» Problem to work on
Copy each line from the listing below where the word "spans" shows up.

Segment Open

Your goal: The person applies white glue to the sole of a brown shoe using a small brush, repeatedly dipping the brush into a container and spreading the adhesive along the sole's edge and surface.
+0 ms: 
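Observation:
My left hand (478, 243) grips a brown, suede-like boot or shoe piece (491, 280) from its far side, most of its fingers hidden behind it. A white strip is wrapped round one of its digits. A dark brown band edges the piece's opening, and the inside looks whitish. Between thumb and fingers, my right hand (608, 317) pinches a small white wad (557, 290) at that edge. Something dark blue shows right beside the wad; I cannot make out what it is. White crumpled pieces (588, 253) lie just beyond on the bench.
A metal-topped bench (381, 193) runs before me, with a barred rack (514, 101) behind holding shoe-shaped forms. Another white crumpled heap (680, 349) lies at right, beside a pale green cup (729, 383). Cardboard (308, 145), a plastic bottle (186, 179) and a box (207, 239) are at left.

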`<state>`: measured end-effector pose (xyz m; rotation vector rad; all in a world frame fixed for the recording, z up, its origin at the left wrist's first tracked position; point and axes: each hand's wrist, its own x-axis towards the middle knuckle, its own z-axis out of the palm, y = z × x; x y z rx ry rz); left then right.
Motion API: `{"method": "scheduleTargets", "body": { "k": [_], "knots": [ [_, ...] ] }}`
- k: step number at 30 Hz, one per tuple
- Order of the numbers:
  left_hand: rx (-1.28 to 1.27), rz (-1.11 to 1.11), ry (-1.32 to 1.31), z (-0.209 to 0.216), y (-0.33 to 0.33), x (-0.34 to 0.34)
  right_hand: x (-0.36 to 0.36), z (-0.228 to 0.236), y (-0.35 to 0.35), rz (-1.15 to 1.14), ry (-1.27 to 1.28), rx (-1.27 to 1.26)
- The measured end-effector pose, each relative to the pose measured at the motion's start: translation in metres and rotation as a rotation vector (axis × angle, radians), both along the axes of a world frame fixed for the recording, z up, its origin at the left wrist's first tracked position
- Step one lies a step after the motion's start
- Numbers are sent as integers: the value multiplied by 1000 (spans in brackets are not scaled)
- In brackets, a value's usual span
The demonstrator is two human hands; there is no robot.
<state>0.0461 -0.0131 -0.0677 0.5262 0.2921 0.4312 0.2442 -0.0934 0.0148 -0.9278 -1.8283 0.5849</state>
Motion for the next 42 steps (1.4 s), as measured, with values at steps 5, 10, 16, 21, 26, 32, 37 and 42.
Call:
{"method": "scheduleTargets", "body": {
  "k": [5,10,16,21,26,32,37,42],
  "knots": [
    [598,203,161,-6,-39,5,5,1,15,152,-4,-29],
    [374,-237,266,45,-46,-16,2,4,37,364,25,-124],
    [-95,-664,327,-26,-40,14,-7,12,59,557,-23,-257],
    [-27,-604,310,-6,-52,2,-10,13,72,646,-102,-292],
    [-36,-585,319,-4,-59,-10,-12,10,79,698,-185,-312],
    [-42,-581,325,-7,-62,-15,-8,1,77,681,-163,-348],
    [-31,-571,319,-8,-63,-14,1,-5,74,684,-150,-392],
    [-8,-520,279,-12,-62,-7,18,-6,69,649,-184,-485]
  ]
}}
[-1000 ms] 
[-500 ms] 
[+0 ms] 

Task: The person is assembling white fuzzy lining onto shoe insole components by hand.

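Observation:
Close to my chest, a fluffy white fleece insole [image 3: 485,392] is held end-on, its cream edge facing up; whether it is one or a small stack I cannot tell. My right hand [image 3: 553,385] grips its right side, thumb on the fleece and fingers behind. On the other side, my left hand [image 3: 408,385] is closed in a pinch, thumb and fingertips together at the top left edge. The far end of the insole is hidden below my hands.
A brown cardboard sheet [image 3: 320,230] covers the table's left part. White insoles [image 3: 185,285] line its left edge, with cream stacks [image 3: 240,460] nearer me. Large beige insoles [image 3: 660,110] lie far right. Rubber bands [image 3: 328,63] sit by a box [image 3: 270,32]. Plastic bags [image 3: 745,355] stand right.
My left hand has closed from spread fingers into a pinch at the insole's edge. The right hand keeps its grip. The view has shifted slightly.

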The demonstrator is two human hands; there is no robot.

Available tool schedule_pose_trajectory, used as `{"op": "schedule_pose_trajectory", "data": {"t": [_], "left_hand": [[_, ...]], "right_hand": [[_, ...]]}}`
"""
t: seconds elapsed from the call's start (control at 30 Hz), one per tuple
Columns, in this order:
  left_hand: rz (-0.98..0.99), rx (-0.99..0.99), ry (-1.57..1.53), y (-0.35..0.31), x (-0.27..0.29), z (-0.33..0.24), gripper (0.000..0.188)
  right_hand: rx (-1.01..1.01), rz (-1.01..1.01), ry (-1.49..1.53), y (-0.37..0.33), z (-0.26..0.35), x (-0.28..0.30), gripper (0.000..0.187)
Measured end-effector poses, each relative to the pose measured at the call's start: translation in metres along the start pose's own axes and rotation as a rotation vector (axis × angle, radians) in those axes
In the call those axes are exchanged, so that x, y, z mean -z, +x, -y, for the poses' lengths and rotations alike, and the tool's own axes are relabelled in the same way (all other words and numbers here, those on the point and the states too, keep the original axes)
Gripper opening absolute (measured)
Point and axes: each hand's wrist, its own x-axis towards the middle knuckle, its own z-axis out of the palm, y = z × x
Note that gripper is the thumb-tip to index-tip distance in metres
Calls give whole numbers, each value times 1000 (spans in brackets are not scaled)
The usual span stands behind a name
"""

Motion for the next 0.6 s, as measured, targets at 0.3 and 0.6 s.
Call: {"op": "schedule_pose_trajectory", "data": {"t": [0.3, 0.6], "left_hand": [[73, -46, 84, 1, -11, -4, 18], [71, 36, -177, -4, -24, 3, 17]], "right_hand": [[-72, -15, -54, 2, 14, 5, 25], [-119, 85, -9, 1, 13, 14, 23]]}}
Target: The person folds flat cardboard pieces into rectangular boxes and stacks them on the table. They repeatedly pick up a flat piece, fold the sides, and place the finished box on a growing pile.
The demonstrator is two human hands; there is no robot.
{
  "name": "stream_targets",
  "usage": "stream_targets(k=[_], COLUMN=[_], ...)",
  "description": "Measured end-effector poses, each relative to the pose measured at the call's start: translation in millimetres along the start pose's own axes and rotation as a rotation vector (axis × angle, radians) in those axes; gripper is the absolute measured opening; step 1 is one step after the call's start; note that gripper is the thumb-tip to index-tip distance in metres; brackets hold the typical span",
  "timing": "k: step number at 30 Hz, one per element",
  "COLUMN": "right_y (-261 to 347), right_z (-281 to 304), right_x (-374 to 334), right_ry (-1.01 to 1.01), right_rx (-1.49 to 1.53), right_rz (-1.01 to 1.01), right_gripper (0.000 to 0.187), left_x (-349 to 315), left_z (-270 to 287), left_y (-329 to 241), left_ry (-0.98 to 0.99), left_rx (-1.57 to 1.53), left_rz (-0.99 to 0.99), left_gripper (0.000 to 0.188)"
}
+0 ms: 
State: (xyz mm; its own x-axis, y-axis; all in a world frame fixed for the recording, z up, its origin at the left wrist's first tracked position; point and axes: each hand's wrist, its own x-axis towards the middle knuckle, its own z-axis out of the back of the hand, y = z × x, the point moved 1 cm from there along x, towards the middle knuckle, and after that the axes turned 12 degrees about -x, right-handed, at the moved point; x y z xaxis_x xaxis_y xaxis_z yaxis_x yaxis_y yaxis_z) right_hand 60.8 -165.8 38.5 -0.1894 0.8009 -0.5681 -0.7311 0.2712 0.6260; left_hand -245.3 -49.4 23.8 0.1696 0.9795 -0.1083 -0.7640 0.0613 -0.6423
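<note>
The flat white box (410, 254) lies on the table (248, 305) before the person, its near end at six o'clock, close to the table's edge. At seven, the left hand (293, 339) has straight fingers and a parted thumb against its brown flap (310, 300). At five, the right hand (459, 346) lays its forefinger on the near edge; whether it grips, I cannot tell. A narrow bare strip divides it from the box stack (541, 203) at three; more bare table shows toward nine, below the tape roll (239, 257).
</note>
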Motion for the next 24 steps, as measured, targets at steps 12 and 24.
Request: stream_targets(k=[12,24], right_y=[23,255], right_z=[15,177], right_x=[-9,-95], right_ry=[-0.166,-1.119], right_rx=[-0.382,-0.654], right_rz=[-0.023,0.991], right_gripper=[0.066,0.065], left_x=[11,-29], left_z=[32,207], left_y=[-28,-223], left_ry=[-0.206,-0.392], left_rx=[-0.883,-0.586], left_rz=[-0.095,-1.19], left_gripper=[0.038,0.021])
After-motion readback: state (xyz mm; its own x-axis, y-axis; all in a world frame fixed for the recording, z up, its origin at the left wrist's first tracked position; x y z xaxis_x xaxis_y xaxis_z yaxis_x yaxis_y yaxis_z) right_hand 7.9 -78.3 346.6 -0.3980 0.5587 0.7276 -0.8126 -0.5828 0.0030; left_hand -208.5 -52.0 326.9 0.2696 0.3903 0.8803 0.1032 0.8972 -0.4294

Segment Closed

» Reply to the exercise
- Numbers are sent as integers: the value multiplied by 1000 (spans in brackets are not scaled)
Calls give whole numbers, each value times 1000 (spans in brackets are not scaled)

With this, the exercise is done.